Hamlet on the Isle of Wight

Ashey is a hamlet and former civil parish, now in the parish of Havenstreet and Ashey, on the outskirts of Ryde, on the Isle of Wight, England. In 1931 the parish had a population of 1499. The parish of Ashey was formed on 31 December 1894 from part of Ryde, on 1 April 1933 the parish was abolished and merged with Ryde and Newchurch.

Ashey is the site every year of an amateur horse race known as the "Isle of Wight Grand National and Ashey Scurry". There are four races that include jumping over fences. It is open to horses and ponies of all sizes and breeds. Riders of all ages enter. It includes a beer tent and betting.

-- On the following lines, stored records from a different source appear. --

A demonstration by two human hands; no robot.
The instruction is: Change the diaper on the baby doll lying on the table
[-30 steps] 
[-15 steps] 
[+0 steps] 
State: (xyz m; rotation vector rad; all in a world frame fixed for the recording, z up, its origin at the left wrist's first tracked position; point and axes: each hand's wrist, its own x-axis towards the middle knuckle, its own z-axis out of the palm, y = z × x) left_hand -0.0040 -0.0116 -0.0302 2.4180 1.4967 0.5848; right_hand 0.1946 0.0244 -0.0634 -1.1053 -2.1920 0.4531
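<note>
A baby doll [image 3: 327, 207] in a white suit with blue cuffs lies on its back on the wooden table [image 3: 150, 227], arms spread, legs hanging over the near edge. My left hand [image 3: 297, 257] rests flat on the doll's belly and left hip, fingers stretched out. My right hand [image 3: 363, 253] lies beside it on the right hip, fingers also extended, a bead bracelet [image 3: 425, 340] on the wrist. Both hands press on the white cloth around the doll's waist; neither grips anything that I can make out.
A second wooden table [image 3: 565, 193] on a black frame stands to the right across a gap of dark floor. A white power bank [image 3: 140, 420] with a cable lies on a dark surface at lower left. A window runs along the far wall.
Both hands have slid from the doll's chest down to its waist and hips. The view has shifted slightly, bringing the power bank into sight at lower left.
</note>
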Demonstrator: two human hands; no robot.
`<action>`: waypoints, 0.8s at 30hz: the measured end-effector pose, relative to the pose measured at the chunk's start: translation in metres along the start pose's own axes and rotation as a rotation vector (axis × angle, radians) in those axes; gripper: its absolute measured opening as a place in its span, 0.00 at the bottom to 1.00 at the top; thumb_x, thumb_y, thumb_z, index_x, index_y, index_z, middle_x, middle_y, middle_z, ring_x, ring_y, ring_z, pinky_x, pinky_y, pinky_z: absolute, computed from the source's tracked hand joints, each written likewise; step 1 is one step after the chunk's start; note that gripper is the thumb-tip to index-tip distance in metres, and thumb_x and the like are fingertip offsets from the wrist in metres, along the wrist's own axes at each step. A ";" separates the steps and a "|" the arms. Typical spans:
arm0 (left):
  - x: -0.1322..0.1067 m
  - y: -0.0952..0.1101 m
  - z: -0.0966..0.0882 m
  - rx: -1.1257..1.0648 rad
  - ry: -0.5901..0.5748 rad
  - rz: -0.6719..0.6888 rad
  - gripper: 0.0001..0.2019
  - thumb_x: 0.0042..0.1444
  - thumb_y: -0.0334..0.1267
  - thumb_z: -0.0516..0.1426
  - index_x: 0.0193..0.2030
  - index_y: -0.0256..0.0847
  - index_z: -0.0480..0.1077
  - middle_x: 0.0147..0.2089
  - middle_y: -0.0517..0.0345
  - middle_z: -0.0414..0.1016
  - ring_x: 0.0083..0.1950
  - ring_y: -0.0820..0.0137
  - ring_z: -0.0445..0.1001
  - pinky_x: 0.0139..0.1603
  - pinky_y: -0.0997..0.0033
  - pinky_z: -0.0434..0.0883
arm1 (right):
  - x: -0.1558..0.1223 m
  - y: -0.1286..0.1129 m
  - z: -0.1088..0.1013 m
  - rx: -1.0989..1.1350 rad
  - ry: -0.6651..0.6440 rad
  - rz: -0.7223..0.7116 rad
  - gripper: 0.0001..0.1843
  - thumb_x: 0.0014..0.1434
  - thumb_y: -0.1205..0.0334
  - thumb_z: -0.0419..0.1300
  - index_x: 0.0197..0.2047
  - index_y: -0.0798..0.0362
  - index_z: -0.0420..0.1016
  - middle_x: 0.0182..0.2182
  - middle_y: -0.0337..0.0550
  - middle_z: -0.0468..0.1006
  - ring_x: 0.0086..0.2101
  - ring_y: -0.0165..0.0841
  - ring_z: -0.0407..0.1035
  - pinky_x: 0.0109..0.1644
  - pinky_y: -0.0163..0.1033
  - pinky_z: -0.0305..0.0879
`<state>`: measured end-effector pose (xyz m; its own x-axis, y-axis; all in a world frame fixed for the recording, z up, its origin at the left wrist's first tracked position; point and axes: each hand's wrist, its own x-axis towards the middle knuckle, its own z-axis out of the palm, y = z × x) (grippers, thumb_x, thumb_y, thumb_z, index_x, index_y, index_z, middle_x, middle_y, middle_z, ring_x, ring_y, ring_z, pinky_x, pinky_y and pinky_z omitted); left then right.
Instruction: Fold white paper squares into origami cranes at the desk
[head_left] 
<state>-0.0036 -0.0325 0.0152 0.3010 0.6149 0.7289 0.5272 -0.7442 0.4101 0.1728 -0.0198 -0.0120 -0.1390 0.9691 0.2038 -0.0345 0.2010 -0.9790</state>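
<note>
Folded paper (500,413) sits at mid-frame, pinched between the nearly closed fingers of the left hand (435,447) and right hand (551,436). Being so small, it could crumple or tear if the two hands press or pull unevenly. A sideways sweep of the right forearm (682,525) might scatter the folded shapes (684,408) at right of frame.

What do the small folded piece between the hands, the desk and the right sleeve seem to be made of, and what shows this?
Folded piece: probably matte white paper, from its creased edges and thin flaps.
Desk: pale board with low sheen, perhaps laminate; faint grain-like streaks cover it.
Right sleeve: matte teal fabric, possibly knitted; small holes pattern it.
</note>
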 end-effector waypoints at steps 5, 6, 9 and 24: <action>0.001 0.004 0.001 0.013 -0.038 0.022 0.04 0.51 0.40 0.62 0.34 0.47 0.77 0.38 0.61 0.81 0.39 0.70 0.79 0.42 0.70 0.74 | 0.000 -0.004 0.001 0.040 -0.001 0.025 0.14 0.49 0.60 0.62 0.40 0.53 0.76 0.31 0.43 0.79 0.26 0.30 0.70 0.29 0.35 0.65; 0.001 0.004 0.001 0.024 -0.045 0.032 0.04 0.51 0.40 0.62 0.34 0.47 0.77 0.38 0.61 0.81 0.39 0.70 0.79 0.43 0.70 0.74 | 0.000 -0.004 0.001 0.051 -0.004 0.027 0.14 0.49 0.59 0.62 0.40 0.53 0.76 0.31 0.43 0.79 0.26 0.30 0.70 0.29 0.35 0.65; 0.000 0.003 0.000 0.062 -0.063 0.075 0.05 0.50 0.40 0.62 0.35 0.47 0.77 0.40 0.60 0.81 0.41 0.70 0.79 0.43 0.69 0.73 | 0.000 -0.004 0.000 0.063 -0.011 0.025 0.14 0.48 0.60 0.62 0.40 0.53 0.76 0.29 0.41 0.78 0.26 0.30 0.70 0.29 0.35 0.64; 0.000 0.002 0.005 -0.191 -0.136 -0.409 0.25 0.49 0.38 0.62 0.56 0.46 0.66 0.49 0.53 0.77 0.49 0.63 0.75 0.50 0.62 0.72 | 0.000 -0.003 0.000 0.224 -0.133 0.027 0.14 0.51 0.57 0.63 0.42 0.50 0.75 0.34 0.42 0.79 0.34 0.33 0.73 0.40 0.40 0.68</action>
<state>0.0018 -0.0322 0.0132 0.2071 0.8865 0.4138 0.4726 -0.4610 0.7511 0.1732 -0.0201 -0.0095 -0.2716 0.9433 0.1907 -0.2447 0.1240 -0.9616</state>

There was a racecourse opened in Ashey in 1884. It included a grandstand as well. It burned down in 1929 and was never rebuilt.

There is a railway station in Ashey, the Ashey railway station, which reopened in 1991 and is between the stations at Havenstreet and Smallbrook Junction. At one time, there was a separate station that serviced the Ashey Racecourse.

There is a manor in East Ashey called the East Ashey Manor.
Ashey Down is the site of some ancient burial mounds. The summit of Ashey Down is a good viewpoint and this fact has been gratefully accepted by sailors in their use of the solid, white stump - the Ashey sea mark - which was constructed in 1735. In a variation on the medieval beacon system the Navy built four semaphore stations at key high points on the Island. These relayed to the admiral at Portsmouth details of all shipping seen off the island, and the final messages all passed through Ashey.

There is a story that in 1969, a Dr. White of St Helens and his wife saw some mysterious lights when driving by Ashey Down at night.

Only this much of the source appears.